Condropatia e Gonartrosi
• Trattamento conservativo: infiltrazione intra-articolare di cortisone e/o acido ialuronico. Possono essere
praticate 2/3 all’anno, in condizioni di rigorosa asepsi, in quanto il rischio di infezione è sempre presente.
• Trattamento chirurgico: pulizia dell’articolazione in artroscopia per le condropatie; mentre per le gonartrosi
impianto di protesi di ginocchio (sostituzione sia della componente femorale sia di quella tibiale).
Decorso
- Nel paziente traumatizzato si raccomanda di tenere l’arto leso in scarico, nei primi giorni dopo
l’intervento; questa posizione va alternata con la posizione seduta e, se possibile con la stazione eretta.
Sarà utile controllare lo stato della ferita chirurgica e della cute ogni qualvolta il paziente viene medicato
- La terapia antibiotica che andrà proseguita per circa 4/5 giorni avrà lo scopo di ridurre l’incidenza delle
infezioni della ferita e dell’osso(osteomielite). Anche la terapia antitrombotica andrà continuata fino a
quando sarà consentito il carico completo sul arto operato. Sarà utile anche l’utilizzo di calze elastiche.

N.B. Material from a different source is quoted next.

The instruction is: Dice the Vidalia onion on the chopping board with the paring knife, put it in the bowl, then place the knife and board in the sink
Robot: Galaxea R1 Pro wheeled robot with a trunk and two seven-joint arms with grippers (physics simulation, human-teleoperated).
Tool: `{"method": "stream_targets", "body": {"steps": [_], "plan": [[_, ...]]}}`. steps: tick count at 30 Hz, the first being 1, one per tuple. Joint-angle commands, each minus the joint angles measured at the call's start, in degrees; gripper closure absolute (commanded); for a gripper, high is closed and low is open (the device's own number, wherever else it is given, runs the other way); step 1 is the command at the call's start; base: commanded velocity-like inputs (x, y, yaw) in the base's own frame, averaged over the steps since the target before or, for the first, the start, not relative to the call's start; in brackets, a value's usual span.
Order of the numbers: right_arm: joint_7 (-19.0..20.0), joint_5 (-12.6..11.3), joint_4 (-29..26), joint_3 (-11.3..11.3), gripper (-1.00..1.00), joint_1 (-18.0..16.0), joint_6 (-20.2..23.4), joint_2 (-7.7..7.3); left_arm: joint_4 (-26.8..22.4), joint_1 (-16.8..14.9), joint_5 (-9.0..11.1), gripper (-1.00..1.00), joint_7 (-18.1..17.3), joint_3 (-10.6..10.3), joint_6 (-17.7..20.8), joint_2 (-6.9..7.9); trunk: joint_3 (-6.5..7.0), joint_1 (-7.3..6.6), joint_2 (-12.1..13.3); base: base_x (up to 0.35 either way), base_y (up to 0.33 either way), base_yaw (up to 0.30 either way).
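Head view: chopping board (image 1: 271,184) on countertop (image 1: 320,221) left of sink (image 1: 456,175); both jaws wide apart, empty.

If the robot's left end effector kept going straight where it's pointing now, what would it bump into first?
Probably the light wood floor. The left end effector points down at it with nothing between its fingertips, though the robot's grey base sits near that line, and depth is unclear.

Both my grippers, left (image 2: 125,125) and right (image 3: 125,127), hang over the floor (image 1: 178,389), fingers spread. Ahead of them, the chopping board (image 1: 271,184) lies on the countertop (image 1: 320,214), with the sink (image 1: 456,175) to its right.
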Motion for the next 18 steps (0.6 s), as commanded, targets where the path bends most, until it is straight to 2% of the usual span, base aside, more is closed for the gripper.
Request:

- Il paziente sottoposto a chirurgia protesica necessiterà di calze elastiche, bastoni canadesi, terapia
antibiotica e antitrombotica. La terapia antidolorifica post-operatoria viene effettuata in infusione continua
con pompa per i primi 2 giorni. È necessaria la crioterapia. Il carico sarà concesso dal giorno
dell’intervento con bastoni canadesi.
- Nel paziente sottoposto a plastica legamentosa o ad artroscopia semplice di ginocchio sarà concesso dalla
prima giornata post-operatoria, con l’ausilio di bastoni canadesi. La terapia antibiotica sarà effettuata solo
nelle 24 ore successive all’intervento. La terapia antitrombotica proseguirà per circa 15 giorni.
Rieducazione
• Nel paziente traumatizzato la rieducazione dipende dal tipo di frattura e dal tipo di sintesi. La concessione
del carico avviene sulla base della della valutazione radiografica della guarigione.
• Nel paziente sottoposto a chirurgia protesica la deambulazione viene ripresa in genere in prima giornata
post-operatoria con l’ausilio di due bastoni canadesi (anche dopo 4 ore dall’intervento chirurgico); già
nell’immediato post-operatorio il soggetto inizia gli esercizi attivi e passivi per il recupero dell’articolarità
partendo gradualmente dal raggiungimento di una minima flessione di 30/40° per finire gradualmente in
maniera progressiva nei giorni successivi all’ottenimento della totale flessione.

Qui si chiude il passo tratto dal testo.